The data must be transcribed exactly, with no line missing.

── EXERCISE DATA ──

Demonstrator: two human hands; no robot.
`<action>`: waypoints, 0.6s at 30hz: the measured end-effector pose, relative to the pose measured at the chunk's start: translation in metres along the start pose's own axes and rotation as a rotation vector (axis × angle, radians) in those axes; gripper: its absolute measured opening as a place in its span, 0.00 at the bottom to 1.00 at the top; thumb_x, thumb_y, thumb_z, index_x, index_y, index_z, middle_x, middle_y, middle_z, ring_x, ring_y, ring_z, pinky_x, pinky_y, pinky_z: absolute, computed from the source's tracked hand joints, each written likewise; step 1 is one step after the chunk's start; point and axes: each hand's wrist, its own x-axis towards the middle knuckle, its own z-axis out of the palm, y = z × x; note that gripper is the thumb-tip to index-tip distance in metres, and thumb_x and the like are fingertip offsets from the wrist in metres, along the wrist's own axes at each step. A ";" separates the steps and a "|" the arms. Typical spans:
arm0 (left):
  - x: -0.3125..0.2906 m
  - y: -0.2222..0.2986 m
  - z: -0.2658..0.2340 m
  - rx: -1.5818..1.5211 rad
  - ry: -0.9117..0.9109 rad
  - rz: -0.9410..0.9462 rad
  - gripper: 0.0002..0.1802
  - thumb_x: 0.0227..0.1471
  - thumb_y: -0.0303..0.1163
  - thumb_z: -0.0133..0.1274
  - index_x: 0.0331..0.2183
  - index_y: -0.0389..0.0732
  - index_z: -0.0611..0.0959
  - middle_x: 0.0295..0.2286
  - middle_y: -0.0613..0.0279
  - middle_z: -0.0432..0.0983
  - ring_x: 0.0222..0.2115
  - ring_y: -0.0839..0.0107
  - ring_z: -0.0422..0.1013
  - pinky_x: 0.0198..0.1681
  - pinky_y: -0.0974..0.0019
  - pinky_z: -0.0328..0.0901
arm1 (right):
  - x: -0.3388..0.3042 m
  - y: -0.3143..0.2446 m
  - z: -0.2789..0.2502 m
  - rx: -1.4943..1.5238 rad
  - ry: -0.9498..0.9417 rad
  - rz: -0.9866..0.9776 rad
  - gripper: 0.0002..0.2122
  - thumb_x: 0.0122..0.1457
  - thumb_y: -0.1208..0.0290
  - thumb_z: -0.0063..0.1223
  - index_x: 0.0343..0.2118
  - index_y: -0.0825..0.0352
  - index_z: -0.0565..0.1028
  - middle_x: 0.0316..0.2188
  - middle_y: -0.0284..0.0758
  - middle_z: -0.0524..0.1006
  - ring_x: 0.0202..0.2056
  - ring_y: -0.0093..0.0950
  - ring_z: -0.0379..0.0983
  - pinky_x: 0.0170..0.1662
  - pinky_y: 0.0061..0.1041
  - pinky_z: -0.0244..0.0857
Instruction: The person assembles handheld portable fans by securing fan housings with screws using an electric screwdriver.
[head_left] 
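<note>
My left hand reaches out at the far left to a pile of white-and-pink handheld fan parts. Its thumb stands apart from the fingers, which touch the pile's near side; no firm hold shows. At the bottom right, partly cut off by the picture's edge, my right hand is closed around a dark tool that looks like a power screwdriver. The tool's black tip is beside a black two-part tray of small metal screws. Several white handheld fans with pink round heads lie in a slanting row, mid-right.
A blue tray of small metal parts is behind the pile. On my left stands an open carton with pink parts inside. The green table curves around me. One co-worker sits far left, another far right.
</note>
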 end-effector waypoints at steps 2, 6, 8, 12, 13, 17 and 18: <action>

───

__SOLUTION TO THIS EXERCISE__
Demonstrator: two human hands; no robot.
`<action>`: waypoints, 0.6s at 30hz: the measured end-effector pose, relative to the pose measured at the chunk's start: translation in metres along the start pose's own axes and rotation as a rotation vector (axis × angle, radians) in those axes; gripper: its absolute measured opening as a place in its span, 0.00 at the bottom to 1.00 at the top; thumb_x, thumb_y, thumb_z, index_x, index_y, index_z, middle_x, middle_y, middle_z, ring_x, ring_y, ring_z, pinky_x, pinky_y, pinky_z: absolute, computed from the source's tracked hand joints, each written likewise; step 1 is one step after the chunk's start; point and axes: each hand's wrist, its own x-axis towards the middle knuckle, its own z-axis out of the palm, y = z × x; note that gripper is the thumb-tip to index-tip distance in metres, and thumb_x and the like are fingertip offsets from the wrist in metres, along the wrist's own axes at each step. A ";" separates the steps and a "|" the arms. Typical spans:
arm0 (left):
  - x: -0.3125..0.2906 m
  - y: -0.2222..0.2986 m
  - z: -0.2658..0.2340 m
  - rx: -1.5818..1.5211 rad
  - ry: -0.9117..0.9109 rad
  - rz: -0.9410..0.9462 rad
  - gripper: 0.0002..0.1802
  - thumb_x: 0.0227..0.1471
  - thumb_y: -0.0303..0.1163
  - thumb_z: -0.0133..0.1274
  - index_x: 0.0331..0.2183
  - index_y: -0.0389..0.0732
  - index_z: -0.0611..0.0959
  - middle_x: 0.0295..0.2286
  - middle_y: -0.0613..0.0279
  - middle_z: -0.0432..0.0983
  - ring_x: 0.0222..0.2115
  - ring_y: -0.0839..0.0107
  - ring_z: -0.0422..0.1013
  - pinky_x: 0.0198..0.1681
  - pinky_y: -0.0974..0.0019
  - pinky_z: -0.0328..0.0901
arm1 (right):
  - x: -0.3388..0.3042 m
  - y: -0.3143..0.2446 m
  - z: -0.2789..0.2502 m
  - rx: -1.4943..1.5238 rad
  - ry: -0.9498..0.9417 rad
  - rz: -0.9866..0.9776 rad
  - gripper: 0.0002..0.2122
  - thumb_x: 0.0122..0.1457
  - thumb_y: -0.1208..0.0290
  - thumb_z: -0.0063..0.1223
  - index_x: 0.0343..0.2118
  - index_y: -0.0825..0.0352
  - index_z: -0.0565..0.1028
  - middle_x: 0.0316..0.2188
  - middle_y: -0.0284..0.0758
  - middle_z: -0.0524..0.1006
  - ring_x: 0.0202..0.2056
  - ring_y: -0.0093..0.0950
  - ring_z: -0.0379..0.0983
  - pinky_x: 0.0170..0.1662
  - pinky_y: 0.0061..0.1041
  - pinky_z: -0.0244..0.0857
Instruction: The person assembles handheld portable fans by securing fan housings with screws using an electric screwdriver.
[head_left] 
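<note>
My left hand reaches out at the far left to a pile of white-and-pink handheld fan parts. Its thumb stands apart from the fingers, which touch the pile's near side; no firm hold shows. At the bottom right, partly cut off by the picture's edge, my right hand is closed around a dark tool that looks like a power screwdriver. The tool's black tip is beside a black two-part tray of small metal screws. Several white handheld fans with pink round heads lie in a slanting row, mid-right.
A blue tray of small metal parts is behind the pile. On my left stands an open carton with pink parts inside. The green table curves around me. One co-worker sits far left, another far right.
</note>
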 end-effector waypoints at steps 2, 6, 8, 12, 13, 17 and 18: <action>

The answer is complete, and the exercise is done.